EXERCISE
Your task is to count the lines of the entries below that include the word "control" and to give only the resulting number.

(Entries taken from a collection)
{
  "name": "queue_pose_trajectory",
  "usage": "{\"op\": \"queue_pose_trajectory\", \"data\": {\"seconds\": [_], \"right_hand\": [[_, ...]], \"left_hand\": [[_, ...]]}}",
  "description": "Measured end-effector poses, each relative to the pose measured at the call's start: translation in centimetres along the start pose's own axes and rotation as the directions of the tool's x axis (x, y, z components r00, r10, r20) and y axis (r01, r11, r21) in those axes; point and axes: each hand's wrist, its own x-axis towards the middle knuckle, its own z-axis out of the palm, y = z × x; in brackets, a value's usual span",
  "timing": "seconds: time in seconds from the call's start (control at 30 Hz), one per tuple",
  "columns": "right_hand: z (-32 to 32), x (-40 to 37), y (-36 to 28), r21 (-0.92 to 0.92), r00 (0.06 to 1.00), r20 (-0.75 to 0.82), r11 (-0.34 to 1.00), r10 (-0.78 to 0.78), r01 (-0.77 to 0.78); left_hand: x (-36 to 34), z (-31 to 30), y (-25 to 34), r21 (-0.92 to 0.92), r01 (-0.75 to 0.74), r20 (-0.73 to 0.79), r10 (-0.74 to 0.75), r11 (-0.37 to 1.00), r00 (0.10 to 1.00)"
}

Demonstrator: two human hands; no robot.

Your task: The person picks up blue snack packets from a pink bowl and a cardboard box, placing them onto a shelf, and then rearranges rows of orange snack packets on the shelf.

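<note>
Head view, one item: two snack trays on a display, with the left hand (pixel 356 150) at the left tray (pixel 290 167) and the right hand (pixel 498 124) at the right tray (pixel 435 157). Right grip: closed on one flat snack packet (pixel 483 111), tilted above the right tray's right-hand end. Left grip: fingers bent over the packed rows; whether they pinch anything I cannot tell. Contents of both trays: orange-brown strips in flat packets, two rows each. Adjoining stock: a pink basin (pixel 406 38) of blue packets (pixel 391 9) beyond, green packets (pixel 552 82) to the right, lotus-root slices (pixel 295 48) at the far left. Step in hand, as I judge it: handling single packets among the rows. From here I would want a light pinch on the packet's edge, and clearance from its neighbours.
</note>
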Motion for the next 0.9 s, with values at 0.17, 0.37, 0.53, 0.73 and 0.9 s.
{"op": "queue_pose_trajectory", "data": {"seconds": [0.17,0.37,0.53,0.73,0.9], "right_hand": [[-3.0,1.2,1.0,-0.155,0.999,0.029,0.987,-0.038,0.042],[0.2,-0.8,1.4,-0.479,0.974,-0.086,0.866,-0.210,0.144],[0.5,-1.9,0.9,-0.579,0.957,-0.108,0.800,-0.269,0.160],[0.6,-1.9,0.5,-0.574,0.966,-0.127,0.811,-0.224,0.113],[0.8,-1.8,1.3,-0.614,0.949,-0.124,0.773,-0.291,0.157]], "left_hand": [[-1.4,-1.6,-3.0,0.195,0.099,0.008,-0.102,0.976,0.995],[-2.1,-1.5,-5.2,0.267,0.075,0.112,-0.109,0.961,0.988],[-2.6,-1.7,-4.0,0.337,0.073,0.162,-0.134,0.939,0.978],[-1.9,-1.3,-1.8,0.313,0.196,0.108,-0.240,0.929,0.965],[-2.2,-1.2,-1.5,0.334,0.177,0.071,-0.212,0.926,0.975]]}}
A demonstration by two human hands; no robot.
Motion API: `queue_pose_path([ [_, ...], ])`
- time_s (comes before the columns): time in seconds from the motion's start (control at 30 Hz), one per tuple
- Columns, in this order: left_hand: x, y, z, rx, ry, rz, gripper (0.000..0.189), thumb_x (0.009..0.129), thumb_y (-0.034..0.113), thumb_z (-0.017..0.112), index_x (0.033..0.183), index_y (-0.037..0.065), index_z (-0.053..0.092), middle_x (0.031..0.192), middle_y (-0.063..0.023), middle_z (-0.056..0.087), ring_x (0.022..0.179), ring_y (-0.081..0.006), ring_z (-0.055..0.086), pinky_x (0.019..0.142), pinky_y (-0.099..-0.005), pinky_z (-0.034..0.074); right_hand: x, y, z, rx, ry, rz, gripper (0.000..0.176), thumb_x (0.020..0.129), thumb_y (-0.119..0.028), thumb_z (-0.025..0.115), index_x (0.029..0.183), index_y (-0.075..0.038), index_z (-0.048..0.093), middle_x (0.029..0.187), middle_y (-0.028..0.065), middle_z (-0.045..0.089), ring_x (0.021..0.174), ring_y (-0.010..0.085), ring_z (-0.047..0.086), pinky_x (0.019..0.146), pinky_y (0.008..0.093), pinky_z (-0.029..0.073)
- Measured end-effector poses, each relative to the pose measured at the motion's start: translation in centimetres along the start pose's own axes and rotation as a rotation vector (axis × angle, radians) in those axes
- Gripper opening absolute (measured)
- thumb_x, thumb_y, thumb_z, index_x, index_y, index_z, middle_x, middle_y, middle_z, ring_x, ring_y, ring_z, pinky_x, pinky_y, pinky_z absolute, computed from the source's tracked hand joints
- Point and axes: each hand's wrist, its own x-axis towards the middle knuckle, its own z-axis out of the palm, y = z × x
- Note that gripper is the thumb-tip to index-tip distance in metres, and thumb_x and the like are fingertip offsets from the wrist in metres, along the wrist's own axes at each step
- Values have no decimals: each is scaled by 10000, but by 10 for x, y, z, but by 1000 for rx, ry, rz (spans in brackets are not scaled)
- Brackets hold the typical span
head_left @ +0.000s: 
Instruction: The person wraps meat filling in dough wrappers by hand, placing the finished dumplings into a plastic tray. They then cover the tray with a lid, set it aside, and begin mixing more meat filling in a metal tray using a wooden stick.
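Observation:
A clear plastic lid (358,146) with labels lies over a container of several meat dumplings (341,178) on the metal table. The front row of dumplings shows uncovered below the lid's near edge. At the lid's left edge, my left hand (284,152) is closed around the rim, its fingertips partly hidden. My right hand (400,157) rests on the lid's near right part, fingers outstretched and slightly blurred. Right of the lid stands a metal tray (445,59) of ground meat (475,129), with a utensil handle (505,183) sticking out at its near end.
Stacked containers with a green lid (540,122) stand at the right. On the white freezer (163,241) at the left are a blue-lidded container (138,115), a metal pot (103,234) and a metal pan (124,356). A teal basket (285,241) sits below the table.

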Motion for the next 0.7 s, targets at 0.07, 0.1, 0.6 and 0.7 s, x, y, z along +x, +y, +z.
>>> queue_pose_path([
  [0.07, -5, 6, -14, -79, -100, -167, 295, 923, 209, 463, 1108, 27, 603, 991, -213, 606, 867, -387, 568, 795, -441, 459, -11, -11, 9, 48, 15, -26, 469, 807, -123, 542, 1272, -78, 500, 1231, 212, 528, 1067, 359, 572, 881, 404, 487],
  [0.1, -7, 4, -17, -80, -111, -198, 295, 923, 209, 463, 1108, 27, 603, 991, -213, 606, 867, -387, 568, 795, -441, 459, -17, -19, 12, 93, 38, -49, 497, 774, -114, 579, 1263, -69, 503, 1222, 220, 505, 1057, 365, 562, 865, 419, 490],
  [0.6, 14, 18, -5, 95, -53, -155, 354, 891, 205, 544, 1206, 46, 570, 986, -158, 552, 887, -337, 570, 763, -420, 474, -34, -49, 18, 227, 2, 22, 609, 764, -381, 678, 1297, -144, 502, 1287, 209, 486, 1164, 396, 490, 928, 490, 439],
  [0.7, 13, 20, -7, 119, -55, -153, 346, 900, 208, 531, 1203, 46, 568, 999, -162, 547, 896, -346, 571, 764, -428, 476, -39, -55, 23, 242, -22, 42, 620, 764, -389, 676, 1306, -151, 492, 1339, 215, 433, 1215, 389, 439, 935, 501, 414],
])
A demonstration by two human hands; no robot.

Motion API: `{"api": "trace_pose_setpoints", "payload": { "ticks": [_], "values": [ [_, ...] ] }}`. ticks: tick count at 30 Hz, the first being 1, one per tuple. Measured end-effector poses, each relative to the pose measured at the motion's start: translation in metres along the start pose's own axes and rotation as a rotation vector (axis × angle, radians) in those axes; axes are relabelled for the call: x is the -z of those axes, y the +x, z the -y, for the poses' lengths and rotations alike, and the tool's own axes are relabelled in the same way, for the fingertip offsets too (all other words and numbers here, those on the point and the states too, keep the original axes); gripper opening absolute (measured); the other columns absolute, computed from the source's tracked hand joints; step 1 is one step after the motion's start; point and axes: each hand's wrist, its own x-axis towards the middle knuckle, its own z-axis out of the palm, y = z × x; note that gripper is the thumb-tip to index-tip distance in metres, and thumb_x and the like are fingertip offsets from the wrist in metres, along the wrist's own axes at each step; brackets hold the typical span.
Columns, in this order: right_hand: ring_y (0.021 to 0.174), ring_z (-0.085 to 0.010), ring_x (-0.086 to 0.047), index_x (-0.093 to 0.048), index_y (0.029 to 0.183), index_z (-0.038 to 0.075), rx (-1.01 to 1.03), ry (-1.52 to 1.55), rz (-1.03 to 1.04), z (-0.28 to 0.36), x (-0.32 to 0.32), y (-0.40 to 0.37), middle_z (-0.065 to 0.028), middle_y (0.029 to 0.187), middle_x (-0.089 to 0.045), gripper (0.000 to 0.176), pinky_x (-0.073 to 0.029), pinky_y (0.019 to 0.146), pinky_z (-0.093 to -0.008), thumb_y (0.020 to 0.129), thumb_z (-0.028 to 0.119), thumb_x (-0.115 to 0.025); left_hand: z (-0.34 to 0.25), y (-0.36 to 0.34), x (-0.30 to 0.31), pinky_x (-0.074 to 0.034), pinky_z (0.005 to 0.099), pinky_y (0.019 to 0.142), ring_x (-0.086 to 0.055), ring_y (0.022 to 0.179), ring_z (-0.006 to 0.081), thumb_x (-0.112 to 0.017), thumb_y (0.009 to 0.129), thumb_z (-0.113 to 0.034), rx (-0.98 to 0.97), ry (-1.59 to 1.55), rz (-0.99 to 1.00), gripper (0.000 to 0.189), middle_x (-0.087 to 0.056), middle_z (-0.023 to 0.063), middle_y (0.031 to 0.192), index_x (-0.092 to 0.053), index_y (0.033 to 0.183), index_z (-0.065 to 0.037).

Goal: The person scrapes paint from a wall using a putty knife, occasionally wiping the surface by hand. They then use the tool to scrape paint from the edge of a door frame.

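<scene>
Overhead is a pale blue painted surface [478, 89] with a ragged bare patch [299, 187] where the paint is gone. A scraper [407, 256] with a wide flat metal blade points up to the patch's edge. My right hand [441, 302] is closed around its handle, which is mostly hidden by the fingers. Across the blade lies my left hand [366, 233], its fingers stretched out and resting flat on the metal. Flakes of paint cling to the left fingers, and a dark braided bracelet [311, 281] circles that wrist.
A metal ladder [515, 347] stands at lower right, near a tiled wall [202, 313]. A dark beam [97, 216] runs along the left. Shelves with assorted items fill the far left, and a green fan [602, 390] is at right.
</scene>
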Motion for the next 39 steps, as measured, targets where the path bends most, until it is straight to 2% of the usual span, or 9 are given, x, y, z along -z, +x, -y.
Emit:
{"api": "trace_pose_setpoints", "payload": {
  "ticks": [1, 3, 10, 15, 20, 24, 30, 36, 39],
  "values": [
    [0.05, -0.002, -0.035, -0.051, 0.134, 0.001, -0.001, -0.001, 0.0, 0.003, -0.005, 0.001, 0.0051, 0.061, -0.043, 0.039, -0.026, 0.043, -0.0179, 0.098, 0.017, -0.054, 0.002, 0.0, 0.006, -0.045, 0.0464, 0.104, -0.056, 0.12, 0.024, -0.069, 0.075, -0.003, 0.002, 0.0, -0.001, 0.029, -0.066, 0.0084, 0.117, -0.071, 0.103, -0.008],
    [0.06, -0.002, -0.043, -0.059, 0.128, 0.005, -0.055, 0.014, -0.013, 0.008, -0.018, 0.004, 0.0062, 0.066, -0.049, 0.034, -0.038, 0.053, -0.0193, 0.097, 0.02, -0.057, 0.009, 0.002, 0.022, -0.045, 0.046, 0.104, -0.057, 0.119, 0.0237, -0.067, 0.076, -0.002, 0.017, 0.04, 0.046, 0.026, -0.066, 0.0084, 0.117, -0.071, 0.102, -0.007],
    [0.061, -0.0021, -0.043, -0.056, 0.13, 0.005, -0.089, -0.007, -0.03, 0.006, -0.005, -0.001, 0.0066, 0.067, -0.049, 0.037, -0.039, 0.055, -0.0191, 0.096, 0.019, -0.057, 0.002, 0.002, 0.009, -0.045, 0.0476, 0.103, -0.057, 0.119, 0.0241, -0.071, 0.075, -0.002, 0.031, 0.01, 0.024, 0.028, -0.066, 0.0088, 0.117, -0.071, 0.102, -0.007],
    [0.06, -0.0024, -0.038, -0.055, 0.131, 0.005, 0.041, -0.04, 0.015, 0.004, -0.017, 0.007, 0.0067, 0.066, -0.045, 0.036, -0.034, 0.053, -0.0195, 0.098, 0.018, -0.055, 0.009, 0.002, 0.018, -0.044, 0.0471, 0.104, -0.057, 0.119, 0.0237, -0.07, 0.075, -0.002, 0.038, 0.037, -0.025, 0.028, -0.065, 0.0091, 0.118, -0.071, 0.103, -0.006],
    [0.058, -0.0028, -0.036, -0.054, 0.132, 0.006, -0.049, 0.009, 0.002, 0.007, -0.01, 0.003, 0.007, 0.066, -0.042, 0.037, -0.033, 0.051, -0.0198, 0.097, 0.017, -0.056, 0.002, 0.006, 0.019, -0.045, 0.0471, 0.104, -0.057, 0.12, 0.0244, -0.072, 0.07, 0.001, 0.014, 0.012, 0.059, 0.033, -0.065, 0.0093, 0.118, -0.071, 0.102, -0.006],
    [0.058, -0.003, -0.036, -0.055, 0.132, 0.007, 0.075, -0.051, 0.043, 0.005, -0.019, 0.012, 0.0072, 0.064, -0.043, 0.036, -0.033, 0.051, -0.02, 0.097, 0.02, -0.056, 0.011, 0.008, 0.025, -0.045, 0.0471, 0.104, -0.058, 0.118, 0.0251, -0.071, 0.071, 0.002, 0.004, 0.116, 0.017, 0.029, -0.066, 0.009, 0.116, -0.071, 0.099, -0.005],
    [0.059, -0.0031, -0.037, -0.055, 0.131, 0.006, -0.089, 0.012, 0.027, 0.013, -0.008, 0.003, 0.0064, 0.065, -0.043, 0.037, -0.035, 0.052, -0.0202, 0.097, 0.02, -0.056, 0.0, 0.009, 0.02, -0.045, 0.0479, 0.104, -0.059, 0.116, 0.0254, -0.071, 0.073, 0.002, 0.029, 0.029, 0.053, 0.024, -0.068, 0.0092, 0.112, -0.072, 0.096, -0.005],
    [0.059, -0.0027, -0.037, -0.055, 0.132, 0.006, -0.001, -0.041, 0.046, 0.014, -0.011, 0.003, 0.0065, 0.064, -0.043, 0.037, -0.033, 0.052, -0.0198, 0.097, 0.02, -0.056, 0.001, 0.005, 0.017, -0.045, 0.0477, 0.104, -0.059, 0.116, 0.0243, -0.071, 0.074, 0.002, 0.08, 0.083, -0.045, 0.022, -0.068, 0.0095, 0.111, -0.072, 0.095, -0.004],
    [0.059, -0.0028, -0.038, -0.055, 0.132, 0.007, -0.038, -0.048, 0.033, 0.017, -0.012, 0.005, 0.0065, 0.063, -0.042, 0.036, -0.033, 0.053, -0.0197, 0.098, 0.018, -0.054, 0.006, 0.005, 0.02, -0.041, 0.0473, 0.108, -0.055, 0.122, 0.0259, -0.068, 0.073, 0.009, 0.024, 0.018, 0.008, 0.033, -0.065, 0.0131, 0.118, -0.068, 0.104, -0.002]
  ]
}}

ANSWER FOR THE TASK
2